Fillin' The Bottom
Although the Maxx block can easily swallow bore sizes of over 4.500 inches, the plan for the short-block was to build to a displacement of 500 ci via 4.375-inch bores and the popular 4.125-inch stroke. The arm is an Eagle forged stroker crank, a common off-the-shelf piece, treated to Eagle's ESP Armor process. Lazari spoke highly of the Armor treatment: "It is slick, I can tell you that. It mic'ed out really good. The extra treatment makes the surface really good." The crankshaft rides on Mahle Clevite 1795V main bearings and the assembly is secured with top quality ARP hardware. Working in concert with the Eagle crank are a set of 6.760-inch Eagle H-beam rods using a standard Mopar-style big end and a big-block Chevy spec .990-inch wristpin bore. This configuration is an off-the-shelf item from Eagle. Rod bearings are also Mahle Clevite, PN 527HN, run at .003-inch clearance.

Speaking of clearances, Lazari explains: "We set it up like a race engine; we run about .0035 inch or even as much as .0004 inch on the mains, requiring a 20-50 weight oil." The pistons are custom from Diamond, with a substantial dish to get the compression down with the large displacement and the Mopar's relatively compact chambers." Lazari continued, "We went with Teflon coating on the piston skirts to reduce friction, and used a .200-inch wall pin. The rings are a 1/16-, 1/16-, 3/16-inch conventional moly set from Total Seal; it's all heavy-duty stuff. The only thing about the combination is that you are running a short piston. It took a little while, but it sealed up pretty good, and it's not noisy either; that's what I always worry about with something like that, but it's pretty quiet."
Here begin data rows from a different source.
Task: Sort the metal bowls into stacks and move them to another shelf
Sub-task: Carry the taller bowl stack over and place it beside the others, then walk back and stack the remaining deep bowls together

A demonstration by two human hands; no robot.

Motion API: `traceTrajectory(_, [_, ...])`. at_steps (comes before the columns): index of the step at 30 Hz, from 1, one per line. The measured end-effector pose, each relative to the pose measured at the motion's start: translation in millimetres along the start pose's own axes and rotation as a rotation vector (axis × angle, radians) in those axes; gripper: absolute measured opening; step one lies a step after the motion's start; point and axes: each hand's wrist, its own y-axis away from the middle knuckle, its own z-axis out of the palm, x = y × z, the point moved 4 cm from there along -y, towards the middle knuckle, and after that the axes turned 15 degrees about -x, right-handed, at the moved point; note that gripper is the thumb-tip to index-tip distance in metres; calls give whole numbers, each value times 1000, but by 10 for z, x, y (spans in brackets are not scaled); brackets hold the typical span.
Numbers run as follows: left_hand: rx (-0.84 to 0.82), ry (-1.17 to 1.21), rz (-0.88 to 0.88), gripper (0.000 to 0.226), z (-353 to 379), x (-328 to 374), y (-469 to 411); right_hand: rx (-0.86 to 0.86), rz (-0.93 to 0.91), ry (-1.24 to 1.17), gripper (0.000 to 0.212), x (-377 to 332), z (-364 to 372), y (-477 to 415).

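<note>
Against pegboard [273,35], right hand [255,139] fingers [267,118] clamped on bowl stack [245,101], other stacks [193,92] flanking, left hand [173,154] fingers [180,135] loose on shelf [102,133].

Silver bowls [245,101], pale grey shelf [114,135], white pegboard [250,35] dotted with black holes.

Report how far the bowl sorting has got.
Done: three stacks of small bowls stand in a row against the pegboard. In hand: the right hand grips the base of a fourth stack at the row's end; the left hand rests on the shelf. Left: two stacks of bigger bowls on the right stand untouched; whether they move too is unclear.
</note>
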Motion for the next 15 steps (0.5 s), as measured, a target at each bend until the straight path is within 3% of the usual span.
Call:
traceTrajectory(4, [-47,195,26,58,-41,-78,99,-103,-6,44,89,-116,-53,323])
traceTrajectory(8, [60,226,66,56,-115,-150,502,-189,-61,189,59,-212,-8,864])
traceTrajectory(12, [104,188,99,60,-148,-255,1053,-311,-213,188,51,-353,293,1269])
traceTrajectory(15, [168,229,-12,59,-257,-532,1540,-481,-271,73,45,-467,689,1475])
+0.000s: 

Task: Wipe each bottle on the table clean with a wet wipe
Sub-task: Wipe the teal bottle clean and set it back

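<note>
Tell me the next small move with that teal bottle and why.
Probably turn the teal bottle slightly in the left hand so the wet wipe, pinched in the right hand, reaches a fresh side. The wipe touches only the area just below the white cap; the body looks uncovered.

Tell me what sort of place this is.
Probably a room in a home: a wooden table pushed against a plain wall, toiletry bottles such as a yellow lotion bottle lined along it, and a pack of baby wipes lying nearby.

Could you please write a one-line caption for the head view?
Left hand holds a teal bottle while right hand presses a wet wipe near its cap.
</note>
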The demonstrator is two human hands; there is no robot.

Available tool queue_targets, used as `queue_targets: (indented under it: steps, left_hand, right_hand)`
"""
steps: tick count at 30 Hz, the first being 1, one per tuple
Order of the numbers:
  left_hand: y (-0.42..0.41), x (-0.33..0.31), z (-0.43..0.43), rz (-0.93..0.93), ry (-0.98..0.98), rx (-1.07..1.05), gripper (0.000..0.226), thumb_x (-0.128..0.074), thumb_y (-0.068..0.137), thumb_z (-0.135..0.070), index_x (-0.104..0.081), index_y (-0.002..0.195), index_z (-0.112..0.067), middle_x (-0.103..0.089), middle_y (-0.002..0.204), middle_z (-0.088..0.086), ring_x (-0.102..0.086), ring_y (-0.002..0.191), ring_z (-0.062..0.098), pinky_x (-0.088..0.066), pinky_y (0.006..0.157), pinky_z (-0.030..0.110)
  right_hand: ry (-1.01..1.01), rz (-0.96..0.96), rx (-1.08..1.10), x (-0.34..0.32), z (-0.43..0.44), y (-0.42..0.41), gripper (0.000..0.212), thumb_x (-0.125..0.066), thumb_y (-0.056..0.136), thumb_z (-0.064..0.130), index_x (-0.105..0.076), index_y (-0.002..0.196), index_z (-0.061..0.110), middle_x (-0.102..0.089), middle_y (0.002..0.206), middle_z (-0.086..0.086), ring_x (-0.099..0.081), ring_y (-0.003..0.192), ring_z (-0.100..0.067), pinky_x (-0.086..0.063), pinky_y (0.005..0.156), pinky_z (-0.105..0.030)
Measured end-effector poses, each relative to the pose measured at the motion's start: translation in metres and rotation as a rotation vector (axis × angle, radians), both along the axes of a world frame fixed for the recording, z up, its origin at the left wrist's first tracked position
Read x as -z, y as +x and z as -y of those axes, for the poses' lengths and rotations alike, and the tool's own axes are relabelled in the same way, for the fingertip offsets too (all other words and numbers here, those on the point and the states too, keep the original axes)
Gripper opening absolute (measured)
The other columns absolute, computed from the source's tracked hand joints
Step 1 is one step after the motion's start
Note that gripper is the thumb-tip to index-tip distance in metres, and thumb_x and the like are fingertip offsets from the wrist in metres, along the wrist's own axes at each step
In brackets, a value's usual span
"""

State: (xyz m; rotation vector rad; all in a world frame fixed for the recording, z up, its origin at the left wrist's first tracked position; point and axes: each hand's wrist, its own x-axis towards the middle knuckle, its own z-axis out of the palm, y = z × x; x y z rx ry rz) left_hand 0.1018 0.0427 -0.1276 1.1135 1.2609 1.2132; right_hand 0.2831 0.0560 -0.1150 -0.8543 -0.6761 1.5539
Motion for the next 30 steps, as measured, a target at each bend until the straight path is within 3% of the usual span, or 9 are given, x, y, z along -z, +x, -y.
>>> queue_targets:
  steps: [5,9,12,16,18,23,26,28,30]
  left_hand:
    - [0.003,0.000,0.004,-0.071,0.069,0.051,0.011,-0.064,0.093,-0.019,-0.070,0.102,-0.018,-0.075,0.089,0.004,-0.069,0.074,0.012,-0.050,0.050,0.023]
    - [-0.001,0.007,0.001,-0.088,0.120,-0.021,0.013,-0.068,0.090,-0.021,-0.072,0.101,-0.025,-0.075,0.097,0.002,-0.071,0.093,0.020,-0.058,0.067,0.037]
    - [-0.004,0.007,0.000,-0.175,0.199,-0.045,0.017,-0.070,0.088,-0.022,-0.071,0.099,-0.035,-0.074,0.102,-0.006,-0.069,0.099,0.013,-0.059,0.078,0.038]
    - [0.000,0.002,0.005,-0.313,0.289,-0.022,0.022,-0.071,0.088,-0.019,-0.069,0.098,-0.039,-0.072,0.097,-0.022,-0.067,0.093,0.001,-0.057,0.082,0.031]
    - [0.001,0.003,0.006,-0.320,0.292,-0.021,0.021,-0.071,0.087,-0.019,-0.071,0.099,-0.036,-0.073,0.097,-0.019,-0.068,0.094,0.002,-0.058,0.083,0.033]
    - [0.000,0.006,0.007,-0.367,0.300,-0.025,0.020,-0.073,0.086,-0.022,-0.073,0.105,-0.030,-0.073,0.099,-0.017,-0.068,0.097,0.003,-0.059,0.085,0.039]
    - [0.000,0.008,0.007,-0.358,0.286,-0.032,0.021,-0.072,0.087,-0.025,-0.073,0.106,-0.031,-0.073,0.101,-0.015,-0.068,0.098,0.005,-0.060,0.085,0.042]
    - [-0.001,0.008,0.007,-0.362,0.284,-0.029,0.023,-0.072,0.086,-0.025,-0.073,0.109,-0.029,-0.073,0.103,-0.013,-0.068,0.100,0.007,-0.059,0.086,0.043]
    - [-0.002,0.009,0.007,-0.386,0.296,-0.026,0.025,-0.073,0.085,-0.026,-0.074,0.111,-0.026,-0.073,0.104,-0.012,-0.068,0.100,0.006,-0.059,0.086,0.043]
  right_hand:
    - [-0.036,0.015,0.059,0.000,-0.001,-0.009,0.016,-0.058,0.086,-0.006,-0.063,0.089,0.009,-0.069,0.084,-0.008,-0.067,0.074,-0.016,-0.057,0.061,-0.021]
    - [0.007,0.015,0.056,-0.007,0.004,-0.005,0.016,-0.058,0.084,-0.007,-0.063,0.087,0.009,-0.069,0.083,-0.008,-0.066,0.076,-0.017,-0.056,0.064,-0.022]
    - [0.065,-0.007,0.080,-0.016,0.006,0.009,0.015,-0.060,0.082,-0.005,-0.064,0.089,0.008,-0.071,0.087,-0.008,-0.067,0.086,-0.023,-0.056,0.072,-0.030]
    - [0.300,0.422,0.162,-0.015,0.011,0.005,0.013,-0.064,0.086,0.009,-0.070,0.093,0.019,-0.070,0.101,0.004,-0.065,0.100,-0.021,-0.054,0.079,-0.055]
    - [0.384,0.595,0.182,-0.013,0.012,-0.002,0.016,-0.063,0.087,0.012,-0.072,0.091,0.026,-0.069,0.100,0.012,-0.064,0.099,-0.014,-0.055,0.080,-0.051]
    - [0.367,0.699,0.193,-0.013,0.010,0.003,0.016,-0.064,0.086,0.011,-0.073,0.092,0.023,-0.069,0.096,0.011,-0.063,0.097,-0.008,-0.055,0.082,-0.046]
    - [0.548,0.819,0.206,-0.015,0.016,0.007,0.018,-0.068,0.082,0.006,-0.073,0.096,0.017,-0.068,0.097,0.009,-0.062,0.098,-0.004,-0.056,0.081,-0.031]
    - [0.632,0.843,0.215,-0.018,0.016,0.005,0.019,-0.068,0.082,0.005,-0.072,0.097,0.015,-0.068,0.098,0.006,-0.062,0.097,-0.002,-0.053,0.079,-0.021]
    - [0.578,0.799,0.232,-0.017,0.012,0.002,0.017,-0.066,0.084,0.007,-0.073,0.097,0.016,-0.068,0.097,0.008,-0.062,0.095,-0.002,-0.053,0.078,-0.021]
The bottom end is closed with a Moroso oil pan sporting a Mopar Performance stroker-spec windage tray sandwiched between the pan and the block. The pan was modified for the external pickup by Indy, using their rear-mounted static pickup kit, routing the oil through a -12 AN fitting. Lazari remarked: "That line might look like it has goofy angles, but believe me, having put enough of these into cars, it clears the K-member and any type of Mopar suspension; it clears everything."
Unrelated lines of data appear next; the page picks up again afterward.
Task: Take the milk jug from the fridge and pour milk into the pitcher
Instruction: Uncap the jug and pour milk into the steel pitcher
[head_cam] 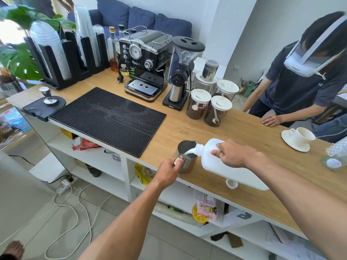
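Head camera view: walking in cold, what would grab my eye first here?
First, the pour at the near edge of the wooden counter: the right hand tilts a white plastic milk jug, streaming milk into a shiny steel pitcher that the left hand holds by its handle. A black espresso machine with a round gauge stands at the back, and a person in a white headset leans over the counter at right.

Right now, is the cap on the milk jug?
No, the neck of the milk jug is open, milk runs into the pitcher, and a white cap lies on the counter beside it.
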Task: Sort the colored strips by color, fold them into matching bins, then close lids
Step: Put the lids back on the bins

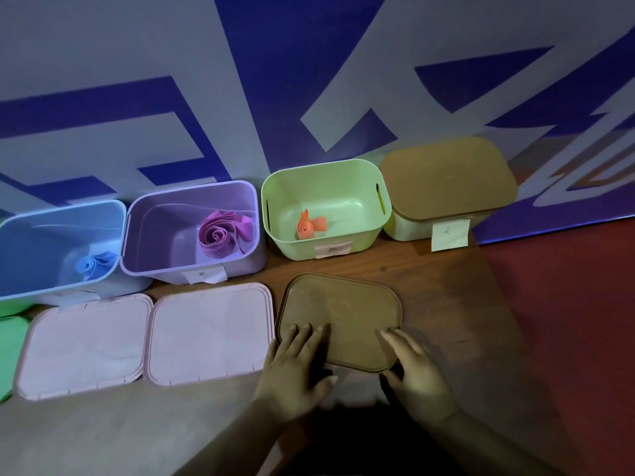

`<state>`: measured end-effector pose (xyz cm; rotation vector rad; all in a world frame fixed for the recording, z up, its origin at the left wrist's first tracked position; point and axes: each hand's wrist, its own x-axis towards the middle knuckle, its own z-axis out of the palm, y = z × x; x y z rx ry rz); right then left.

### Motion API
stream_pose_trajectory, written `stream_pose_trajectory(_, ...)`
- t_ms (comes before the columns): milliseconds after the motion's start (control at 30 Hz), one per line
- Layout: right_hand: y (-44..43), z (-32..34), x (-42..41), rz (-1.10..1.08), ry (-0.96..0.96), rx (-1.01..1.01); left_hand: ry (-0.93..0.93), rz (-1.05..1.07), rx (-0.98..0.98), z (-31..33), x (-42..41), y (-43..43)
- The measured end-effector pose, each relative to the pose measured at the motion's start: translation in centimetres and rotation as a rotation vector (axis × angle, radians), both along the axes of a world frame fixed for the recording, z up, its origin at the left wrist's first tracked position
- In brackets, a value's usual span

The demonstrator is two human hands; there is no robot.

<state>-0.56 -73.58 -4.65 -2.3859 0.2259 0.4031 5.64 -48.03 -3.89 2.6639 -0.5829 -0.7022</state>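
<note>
A brown lid (340,314) lies flat on the table in front of the open green bin (364,228), which holds a rolled orange strip (309,226). My left hand (295,365) grips the lid's near left edge, fingers on top and thumb below. My right hand (417,365) grips the near right corner the same way. The purple bin (151,231) holds a rolled purple strip (220,235). The blue bin (20,255) holds a rolled blue strip (94,264). A far-right bin (409,231) has its brown lid (446,176) on.
Two pale pink lids (86,345) (209,331) lie flat in front of the blue and purple bins. Something green (10,341) shows at the left edge. Paper labels hang on the bin fronts. A blue-and-white banner wall stands right behind the bins.
</note>
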Motion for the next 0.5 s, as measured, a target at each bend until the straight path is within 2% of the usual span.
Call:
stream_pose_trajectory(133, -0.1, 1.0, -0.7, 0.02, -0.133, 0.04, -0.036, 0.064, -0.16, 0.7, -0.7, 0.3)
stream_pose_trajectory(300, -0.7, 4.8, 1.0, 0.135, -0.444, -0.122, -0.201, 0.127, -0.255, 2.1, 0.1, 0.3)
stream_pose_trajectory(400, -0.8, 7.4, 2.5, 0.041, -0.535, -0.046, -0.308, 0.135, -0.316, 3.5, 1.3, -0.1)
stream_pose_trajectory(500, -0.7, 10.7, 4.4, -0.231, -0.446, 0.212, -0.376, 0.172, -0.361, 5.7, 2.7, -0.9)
With the reciprocating assembly handled, the camshaft represented the next key element of the parts selection process. Weighing the alternatives, Lazari decided that a solid flat-tappet would offer the best balance of longevity and performance. The COMP Cams grind specs to 245/251 degrees duration at .050-inch tappet rise, with .371/.382-inch lobe lift, and was ground on a lobe separation angle of 108 degrees. Lazari detailed: "We put a solid flat-tappet in with the plasma nitride hardening, so there's no worrying about it wearing out. The specs are pretty modest. With a motor like this you can put 280 degrees duration [at .050] in it, and it will love it. But for a street application, you don't really want to drive it around like that. It will load up, it won't be responsive, and it will want a lot of converter in the trans. I kept shrinking the cam timing down until the point where any smaller would lose a lot of power. I took it down to the bare minimum; that's what it boils down to. With 5 degrees less duration it might have lost 50 hp."

With the trick aluminum Indy block, the entire engine package will tip the scales considerably less than an iron small-block, yet the power and torque of a 500-inch big-block will not go unnoticed. The block alone represents over a 100-pound savings compared to a production block, and nearly double that compared to some aftermarket iron block variants. Indy relates they have had these blocks in supercharged and turbocharged applications up to 2,500 hp. Lazari tells us that at a street power level, the bottom end will maintain its dimensions and last just about forever. Reliability and performance at substantially fewer pounds per horsepower are convincing reasons to consider an aluminum block as a basis for your build.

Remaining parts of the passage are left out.